* _Records to use_
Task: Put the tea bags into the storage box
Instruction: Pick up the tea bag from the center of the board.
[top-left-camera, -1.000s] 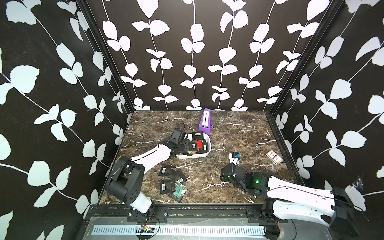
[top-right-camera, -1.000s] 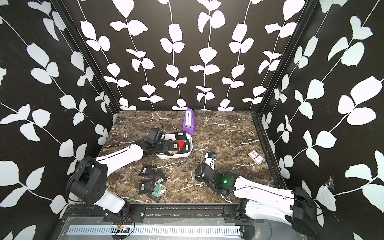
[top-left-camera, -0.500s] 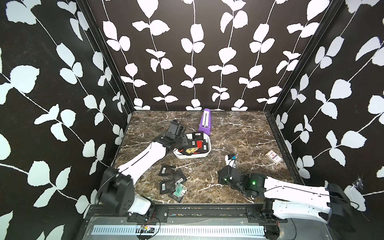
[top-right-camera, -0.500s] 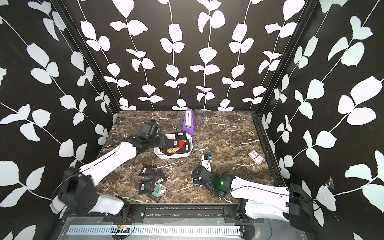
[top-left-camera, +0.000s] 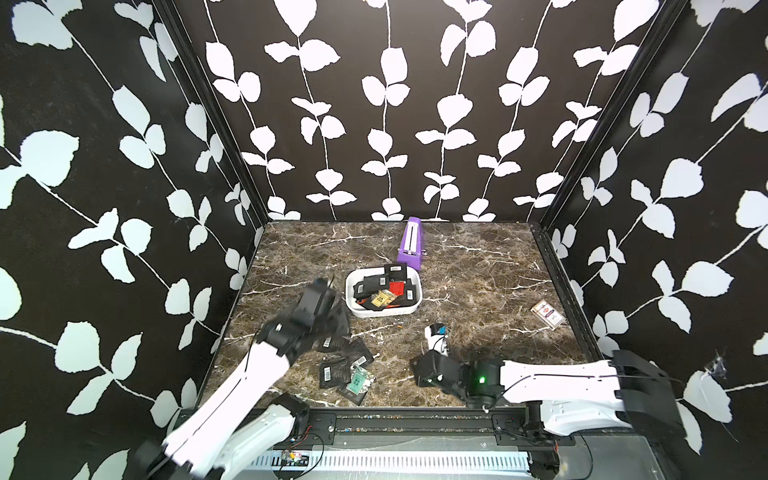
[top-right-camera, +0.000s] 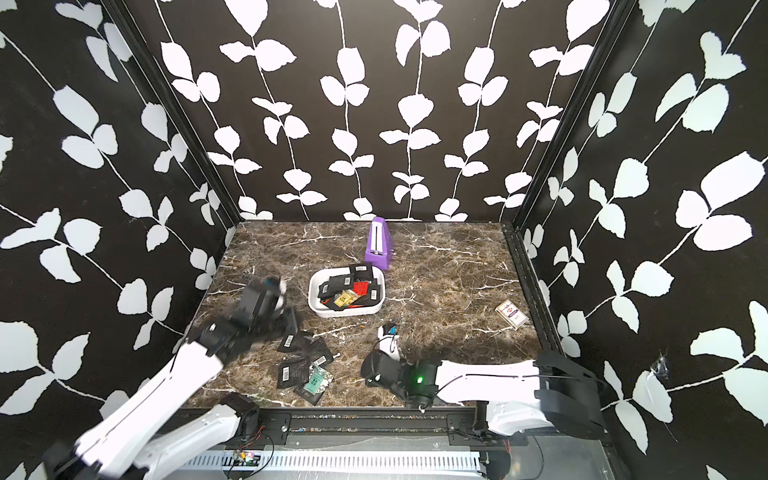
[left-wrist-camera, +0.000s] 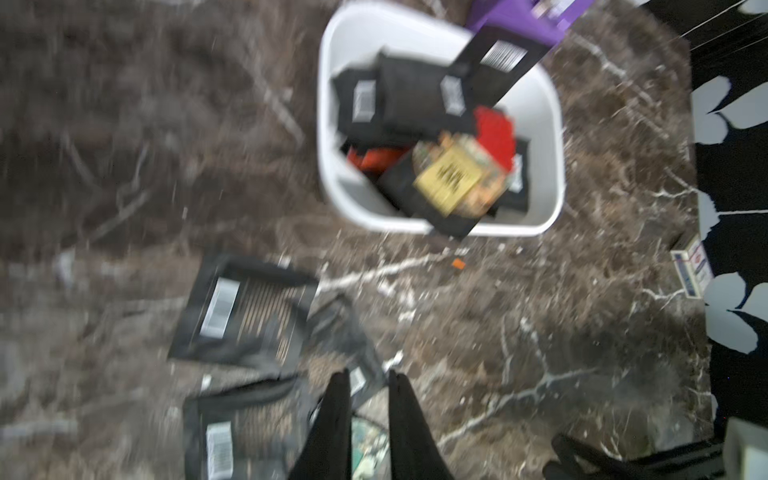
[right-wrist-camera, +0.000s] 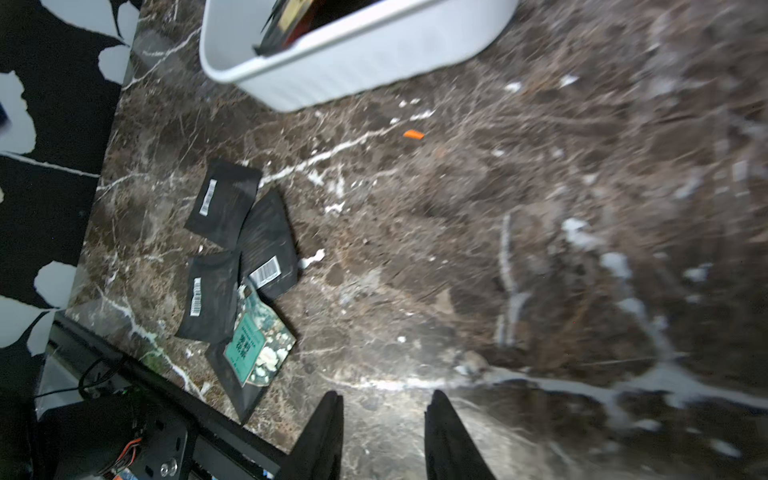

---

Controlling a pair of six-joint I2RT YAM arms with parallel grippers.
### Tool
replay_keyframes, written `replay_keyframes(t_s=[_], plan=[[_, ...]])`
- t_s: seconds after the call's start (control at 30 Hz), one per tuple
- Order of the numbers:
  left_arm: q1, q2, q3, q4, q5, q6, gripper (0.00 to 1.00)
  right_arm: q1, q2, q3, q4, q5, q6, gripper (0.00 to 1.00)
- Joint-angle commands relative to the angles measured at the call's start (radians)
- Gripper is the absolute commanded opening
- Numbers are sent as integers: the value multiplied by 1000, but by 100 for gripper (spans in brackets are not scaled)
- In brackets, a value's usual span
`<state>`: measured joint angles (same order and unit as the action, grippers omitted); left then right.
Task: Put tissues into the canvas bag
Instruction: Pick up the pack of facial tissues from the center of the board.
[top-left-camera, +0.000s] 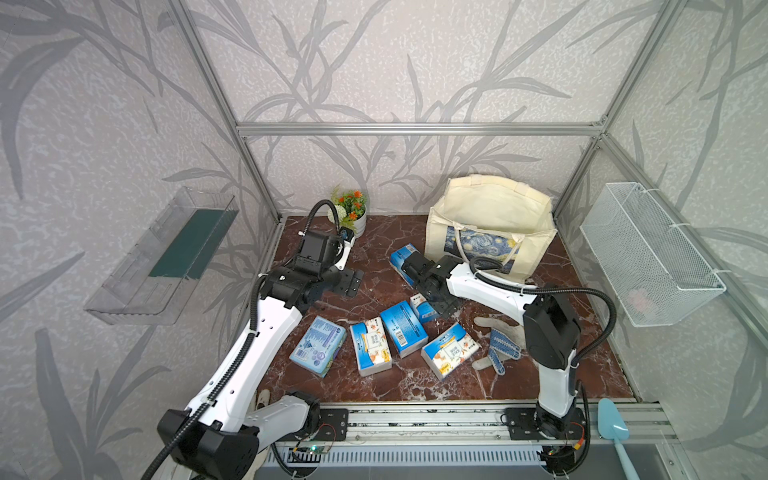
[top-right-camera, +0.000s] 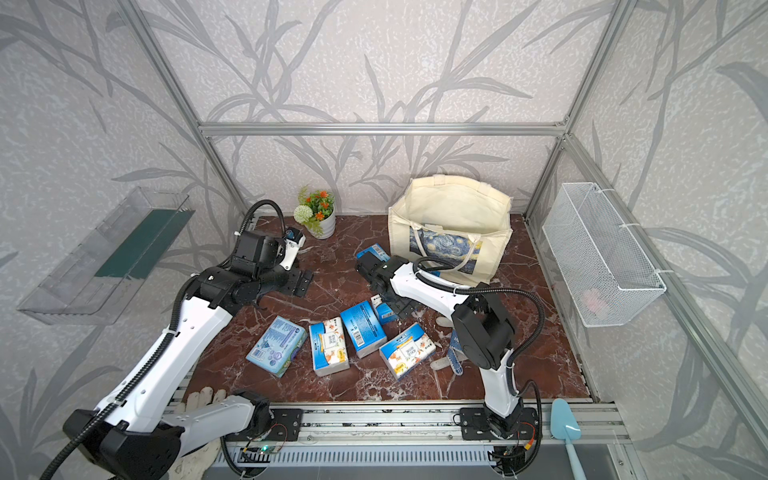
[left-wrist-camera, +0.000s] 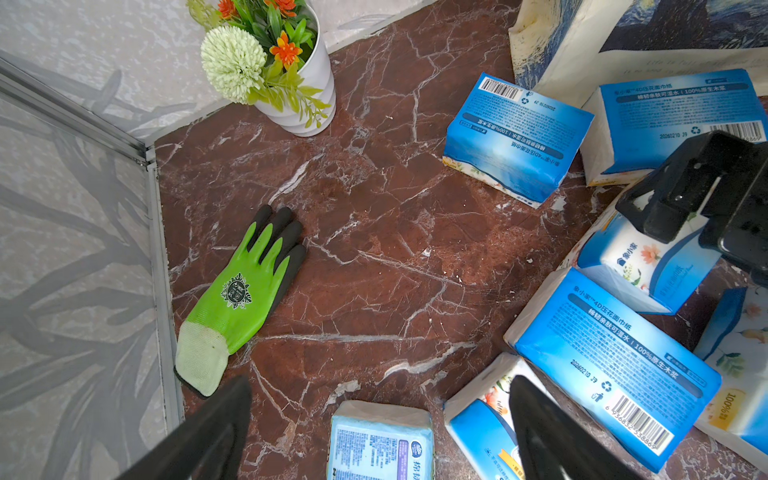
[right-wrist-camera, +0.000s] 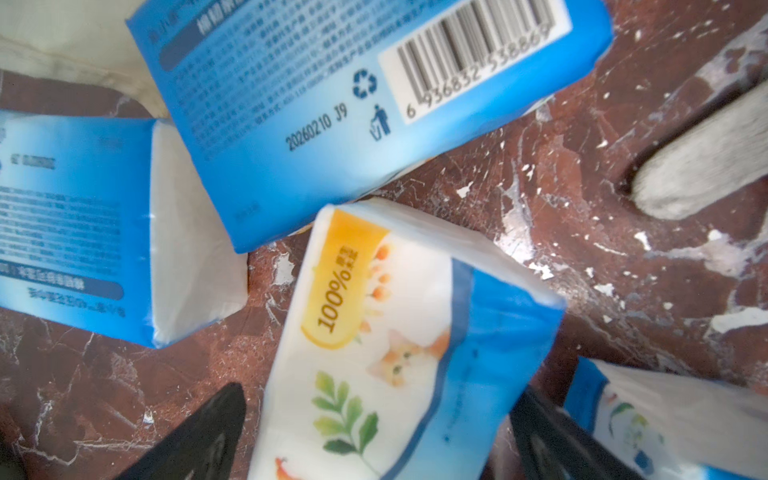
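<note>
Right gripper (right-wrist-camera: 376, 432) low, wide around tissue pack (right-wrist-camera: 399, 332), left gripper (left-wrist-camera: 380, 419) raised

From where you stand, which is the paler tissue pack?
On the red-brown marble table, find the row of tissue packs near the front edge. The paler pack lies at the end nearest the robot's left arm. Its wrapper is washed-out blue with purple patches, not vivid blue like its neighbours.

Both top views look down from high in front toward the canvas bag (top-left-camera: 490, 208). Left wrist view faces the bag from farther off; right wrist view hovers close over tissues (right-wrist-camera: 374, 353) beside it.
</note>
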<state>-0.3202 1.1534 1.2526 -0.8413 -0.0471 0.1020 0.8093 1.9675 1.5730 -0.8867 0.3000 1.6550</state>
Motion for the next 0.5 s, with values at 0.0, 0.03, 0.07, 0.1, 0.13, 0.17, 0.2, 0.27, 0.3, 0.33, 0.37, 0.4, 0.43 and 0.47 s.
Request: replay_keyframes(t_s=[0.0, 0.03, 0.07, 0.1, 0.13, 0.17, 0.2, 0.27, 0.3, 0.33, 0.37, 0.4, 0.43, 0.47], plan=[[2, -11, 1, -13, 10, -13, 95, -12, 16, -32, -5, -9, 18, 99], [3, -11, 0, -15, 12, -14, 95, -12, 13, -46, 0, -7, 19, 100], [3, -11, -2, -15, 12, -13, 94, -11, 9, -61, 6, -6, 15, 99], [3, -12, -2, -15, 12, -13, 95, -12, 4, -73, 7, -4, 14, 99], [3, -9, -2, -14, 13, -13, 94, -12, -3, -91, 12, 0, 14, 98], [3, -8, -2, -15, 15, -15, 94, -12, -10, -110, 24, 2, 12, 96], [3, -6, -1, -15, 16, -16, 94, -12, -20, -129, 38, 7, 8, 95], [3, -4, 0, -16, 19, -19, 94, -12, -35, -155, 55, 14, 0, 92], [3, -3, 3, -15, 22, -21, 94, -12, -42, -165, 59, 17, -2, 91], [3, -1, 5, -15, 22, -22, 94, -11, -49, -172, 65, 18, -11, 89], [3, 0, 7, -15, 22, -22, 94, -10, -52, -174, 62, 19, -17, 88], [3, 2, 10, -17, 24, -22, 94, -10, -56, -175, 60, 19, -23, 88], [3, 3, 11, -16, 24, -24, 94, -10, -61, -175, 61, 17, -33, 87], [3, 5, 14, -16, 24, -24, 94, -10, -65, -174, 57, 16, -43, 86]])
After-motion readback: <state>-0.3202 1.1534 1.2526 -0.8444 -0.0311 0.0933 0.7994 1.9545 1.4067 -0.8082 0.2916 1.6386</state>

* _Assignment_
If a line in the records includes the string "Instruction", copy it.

* _Problem solution_
Instruction: Pick up the tea bag from the center of the board.
Instruction: Pick up the pack of facial tissues from the center of the board.

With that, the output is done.